Kniel and Bais have a long history of bringing together their topic areas of microbial food safety and plant biology to study human pathogens in plants.

“To develop better ways to reduce the risks associated with contamination of leafy greens and other agricultural products, we need to better understand the interactions between human pathogens on plants grown in space,” Kniel said. “And the best way to do that is with a multidisciplinary approach.”

A growing population on Earth, a greater need for safe food in space

It may be some time before humans can live on the Moon or Marsbut UD research has great potential impacts for coexistence in outer space.

According to a United Nations reportThe Earth could be home to 9.7 billion people in 2050 and 10.4 billion people in 2100.

On top of that, Bais, a UD plant biology professor, said food safety measures are already at their peak around the world.
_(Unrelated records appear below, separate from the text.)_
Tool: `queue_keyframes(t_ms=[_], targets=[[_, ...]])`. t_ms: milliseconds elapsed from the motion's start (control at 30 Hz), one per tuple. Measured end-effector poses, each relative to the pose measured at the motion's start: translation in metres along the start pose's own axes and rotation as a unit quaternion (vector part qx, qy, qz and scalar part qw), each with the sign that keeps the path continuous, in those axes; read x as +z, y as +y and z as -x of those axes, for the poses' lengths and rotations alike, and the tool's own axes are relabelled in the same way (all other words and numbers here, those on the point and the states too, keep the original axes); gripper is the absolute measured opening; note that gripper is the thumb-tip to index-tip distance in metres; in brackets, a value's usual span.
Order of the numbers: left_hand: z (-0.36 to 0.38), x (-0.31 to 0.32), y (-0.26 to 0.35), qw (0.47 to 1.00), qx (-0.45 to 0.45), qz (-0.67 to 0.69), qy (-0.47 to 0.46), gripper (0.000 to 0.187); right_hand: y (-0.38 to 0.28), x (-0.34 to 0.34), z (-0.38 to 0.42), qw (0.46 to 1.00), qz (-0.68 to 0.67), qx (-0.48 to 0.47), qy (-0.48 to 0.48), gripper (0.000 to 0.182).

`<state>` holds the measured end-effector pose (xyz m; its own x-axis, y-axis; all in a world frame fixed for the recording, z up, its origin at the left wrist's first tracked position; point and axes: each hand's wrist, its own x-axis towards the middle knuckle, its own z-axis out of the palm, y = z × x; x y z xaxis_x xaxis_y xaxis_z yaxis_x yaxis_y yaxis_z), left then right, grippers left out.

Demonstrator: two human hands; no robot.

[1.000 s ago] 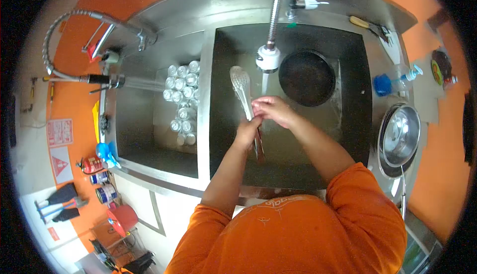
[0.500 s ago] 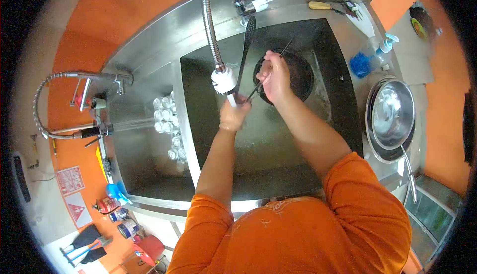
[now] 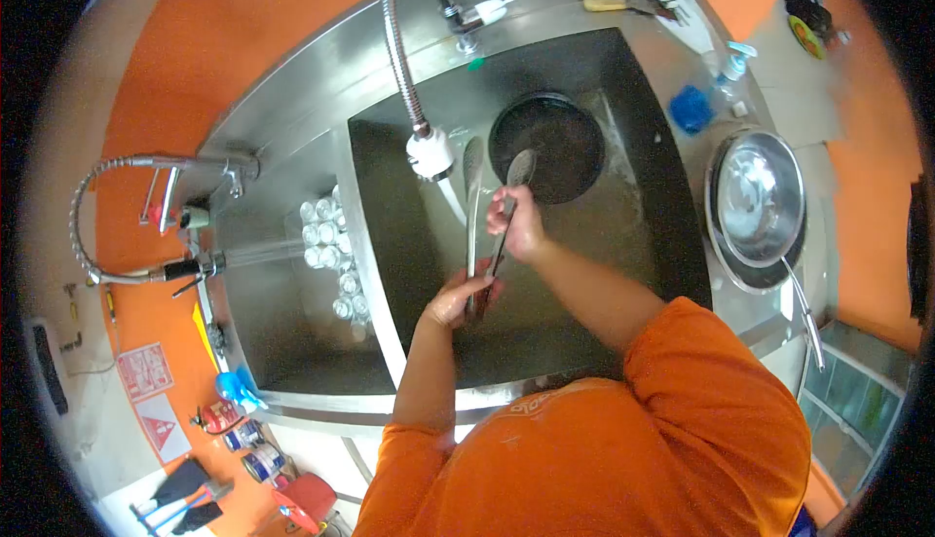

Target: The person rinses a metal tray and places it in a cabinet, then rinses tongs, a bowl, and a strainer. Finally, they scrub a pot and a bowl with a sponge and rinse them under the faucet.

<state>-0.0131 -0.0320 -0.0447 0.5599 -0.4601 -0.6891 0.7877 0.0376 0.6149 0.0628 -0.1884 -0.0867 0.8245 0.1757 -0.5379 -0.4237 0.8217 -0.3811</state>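
Note:
My left hand [image 3: 458, 298] is closed around the lower end of a pair of metal tongs [image 3: 474, 191], whose two arms spread apart over the sink [image 3: 419, 333]. Around the right arm of the tongs, just below its perforated tip, my right hand [image 3: 521, 225] has its fingers wrapped. Water runs from the white spray head [image 3: 430, 154] beside the left arm of the tongs. A round black pan [image 3: 548, 148] lies in the sink beyond my right hand.
In the left basin, a second faucet [image 3: 180, 269] sprays toward several small glasses [image 3: 326, 235]. Metal bowls [image 3: 760, 196] and a soap bottle [image 3: 726, 84] stand at the right. A yellow-handled tool [image 3: 609, 3] lies on the back ledge.
Both hands have moved down toward my body with the tongs. My right hand has shifted away from above the pan, and both tips of the tongs now show.

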Motion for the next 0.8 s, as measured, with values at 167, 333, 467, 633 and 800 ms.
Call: queue_keyframes(t_ms=[167,333,467,633,800], targets=[[0.013,-0.013,-0.023,0.937,-0.078,-0.324,0.106,0.067,-0.012,-0.034,0.015,0.762,0.646,0.025,-0.048,0.049],[0.082,0.043,0.002,0.772,0.014,-0.558,0.302,0.069,-0.074,-0.051,0.093,0.202,0.97,-0.026,-0.131,0.042],[0.112,0.045,-0.006,0.852,0.011,-0.444,0.278,0.061,-0.192,0.019,0.225,0.395,0.83,-0.394,0.024,0.028],[0.135,0.055,-0.032,0.919,0.156,-0.253,0.26,0.035,-0.307,-0.055,0.3,0.332,0.786,-0.22,0.473,0.035],[0.147,0.053,-0.049,0.923,0.205,-0.196,0.26,0.027,-0.326,-0.148,0.277,0.394,0.836,-0.153,0.348,0.044]])
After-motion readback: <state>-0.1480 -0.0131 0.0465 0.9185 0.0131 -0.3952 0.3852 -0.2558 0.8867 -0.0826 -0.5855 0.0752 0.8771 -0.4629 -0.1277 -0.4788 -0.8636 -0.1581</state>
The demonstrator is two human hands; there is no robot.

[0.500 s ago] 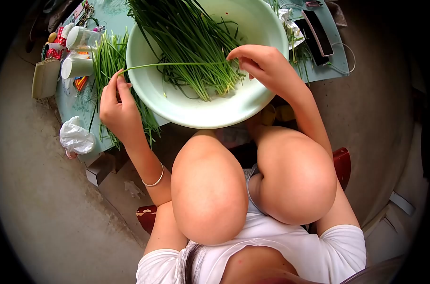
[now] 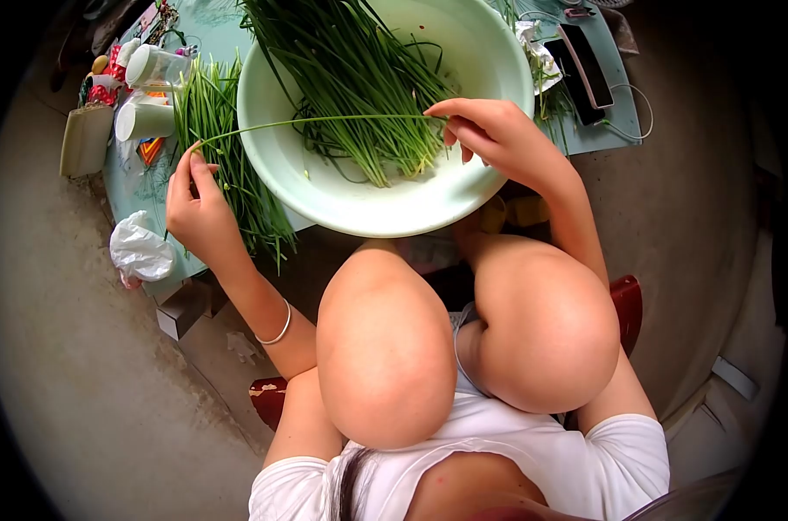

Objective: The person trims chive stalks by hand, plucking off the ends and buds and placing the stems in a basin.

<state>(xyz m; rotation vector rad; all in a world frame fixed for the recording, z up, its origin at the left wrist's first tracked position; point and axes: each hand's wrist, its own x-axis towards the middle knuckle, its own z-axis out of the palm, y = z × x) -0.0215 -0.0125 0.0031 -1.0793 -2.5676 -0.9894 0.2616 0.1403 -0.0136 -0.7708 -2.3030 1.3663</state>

With the loss of agricultural land to grow food, “people will soon be thinking seriously about alternative living spaces,” he said. “These are no longer fiction.”

And apparently more often, the Centers for Disease Control and Prevention or the U.S. Food and Drug Administration will issue a recall on certain lettuces on Earth, telling people not to eat them because of the risk of E. coli or Salmonella.
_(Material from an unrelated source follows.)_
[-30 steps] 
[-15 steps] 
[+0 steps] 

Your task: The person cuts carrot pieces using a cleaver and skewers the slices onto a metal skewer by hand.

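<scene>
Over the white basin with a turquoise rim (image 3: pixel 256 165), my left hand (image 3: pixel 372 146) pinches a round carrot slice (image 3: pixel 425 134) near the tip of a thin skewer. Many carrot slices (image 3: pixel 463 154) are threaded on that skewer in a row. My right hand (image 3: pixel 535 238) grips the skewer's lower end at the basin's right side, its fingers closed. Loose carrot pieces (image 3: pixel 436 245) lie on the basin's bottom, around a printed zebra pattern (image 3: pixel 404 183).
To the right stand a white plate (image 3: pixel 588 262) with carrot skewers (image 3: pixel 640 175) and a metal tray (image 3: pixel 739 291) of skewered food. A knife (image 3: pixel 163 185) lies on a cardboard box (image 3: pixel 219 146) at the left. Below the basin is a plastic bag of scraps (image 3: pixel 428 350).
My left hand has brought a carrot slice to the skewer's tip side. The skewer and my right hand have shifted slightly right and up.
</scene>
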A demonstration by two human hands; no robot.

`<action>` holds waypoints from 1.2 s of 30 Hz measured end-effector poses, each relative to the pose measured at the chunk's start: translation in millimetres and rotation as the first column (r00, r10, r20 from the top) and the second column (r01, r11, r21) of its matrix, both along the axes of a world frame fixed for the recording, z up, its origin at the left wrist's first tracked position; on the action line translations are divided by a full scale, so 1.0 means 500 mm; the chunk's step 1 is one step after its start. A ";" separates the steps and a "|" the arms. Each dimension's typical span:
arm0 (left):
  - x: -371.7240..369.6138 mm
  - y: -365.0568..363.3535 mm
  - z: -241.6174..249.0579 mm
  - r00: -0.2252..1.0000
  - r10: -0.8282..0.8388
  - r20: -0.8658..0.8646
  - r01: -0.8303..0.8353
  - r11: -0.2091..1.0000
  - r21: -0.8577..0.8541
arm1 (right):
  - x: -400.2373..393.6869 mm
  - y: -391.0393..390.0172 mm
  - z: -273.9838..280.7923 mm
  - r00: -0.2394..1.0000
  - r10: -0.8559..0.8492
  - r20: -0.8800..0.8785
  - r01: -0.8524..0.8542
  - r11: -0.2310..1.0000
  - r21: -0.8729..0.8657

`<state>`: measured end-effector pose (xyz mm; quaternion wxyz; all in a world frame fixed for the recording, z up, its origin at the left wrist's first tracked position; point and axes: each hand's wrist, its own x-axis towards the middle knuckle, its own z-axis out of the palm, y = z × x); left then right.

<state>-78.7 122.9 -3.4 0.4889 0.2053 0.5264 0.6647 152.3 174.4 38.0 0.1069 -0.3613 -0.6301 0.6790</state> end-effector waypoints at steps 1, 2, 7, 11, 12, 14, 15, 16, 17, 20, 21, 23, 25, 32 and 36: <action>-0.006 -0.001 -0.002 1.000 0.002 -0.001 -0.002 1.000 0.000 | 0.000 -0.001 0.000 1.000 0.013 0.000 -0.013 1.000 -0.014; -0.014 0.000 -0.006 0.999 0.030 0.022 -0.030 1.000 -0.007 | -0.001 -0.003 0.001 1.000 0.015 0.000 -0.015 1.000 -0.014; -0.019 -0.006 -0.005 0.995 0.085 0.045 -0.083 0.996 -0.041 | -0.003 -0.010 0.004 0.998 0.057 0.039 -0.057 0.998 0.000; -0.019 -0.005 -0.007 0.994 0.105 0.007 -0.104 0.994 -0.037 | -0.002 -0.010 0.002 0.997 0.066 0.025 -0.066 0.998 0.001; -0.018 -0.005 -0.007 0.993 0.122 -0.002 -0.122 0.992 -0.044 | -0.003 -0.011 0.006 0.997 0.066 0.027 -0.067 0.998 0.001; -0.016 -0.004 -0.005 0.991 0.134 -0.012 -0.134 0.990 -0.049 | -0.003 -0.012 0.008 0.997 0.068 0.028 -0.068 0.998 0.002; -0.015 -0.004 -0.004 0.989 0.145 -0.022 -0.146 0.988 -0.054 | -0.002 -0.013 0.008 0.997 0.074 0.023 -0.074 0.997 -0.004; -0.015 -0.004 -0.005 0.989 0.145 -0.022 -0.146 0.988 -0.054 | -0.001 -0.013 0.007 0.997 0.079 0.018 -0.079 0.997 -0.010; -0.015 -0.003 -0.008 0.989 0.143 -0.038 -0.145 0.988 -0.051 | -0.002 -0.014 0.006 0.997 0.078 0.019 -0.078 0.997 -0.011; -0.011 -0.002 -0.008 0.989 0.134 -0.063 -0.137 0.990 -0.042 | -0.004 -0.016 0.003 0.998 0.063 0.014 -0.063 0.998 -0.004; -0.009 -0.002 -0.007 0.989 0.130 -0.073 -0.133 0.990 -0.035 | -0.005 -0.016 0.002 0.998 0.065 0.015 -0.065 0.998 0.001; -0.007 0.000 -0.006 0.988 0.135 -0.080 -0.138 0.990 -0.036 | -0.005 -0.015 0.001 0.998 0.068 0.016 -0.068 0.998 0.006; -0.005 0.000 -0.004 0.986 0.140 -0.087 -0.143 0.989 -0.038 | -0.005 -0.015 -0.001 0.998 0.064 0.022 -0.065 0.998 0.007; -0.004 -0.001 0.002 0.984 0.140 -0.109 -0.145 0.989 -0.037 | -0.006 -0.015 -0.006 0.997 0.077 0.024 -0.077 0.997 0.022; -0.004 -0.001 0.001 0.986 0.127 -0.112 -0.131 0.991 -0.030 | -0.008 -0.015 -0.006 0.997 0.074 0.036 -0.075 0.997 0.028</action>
Since leafy greens are the food of choice for many astronauts and are easy to grow in indoor environments like a hydroponic environment on the International Space Station, Bais said it’s important to make sure those greens are always safe to eat.

“We don’t want the entire mission to fail just because of a food safety outbreak,” Bais said.
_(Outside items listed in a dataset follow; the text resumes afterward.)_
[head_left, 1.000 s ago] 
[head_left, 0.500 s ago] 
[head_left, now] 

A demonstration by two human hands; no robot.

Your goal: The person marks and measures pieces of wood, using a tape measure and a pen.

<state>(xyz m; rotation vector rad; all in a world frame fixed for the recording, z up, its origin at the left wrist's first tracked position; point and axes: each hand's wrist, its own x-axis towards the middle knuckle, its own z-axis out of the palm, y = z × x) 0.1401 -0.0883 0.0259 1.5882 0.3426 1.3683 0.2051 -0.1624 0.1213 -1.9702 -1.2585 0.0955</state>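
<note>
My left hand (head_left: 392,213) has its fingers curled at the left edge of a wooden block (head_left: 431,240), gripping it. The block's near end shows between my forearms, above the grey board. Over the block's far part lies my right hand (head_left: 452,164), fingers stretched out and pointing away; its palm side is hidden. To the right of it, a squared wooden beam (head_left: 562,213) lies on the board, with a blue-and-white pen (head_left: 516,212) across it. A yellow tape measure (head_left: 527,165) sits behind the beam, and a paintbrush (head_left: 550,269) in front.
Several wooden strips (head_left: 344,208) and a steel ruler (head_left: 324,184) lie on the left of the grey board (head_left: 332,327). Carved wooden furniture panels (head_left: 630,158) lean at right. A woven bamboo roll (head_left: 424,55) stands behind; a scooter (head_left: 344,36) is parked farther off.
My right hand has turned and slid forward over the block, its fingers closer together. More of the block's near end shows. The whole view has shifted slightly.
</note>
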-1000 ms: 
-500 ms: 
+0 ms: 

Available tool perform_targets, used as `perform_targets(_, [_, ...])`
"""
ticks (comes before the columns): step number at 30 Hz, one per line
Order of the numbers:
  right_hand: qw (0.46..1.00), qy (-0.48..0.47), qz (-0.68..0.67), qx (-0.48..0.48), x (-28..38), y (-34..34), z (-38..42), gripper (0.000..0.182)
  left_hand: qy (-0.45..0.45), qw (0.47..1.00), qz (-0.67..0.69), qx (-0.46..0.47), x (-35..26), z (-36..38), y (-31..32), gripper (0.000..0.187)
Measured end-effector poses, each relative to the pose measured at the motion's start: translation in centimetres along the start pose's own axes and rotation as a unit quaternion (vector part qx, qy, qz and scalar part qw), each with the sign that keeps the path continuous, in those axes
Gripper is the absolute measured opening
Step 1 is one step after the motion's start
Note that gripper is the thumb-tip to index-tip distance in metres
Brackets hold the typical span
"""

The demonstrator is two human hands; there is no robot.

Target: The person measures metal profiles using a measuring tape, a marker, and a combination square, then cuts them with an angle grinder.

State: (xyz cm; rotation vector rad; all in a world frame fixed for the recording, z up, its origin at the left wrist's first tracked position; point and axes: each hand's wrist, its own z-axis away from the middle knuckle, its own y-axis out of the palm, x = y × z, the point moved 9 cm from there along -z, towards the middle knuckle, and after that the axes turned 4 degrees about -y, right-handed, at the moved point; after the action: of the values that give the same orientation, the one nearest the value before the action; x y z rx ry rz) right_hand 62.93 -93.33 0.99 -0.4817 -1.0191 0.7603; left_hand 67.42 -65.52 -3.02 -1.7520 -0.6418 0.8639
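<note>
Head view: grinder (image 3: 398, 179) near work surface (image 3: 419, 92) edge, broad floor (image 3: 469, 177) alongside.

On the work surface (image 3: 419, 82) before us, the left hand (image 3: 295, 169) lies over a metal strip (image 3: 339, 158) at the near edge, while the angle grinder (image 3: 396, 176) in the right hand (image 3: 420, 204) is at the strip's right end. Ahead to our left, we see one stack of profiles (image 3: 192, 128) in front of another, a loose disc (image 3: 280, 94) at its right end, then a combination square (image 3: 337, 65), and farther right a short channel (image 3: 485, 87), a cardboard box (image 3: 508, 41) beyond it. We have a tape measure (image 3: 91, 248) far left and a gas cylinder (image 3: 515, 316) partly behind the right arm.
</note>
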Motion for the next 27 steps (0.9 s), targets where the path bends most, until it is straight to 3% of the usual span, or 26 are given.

Solutions: sterilized seeds and improved genetics

So if plants open their stomata more in a microgravity environment and allow bacteria to enter easily, what can be done?

It turns out that the answer is not so simple.

“Starting sterilized seeds is one way to reduce the risks of having microbes on plants,” Kniel said. “But then microbes can be in the space environment and reach plants that way.”

Bais said scientists may need to modify the plants’ genetics to prevent them from opening their stomata more in space. His lab is already taking different varieties of lettuce that have different genetics and evaluating them under simulated microgravity.

“If, for example, we find one that closes its stomata compared to another one we’ve already tested that opens its stomata, then we can try to compare the genetics of these two different cultivars,” Bais said. “That’s going to raise a lot of questions for us in terms of what’s changing.”

Any answers they find could help prevent future problems with arugula salad.

References:

“Simulated microgravity facilitates stomatal entry through Salmonella in lettuce and suppresses a biocontrol agent” by Noah Totsline, Kalmia E. Kniel, Chandran Sabagyanam and Harsh P. Bais, January 9, 2024, Scientific Reports.
DOI: 10.1038/s41598-024-51573-y

“Microgravity and evasion of plant innate immunity by human bacterial pathogens” by Noah Totsline, Kalmia E. Kniel and Harsh P. Bais, September 7, 2023, npj microgravity.
DOI: 10.1038/s41526-023-00323-x

The research was funded by NASA-EPSCoR.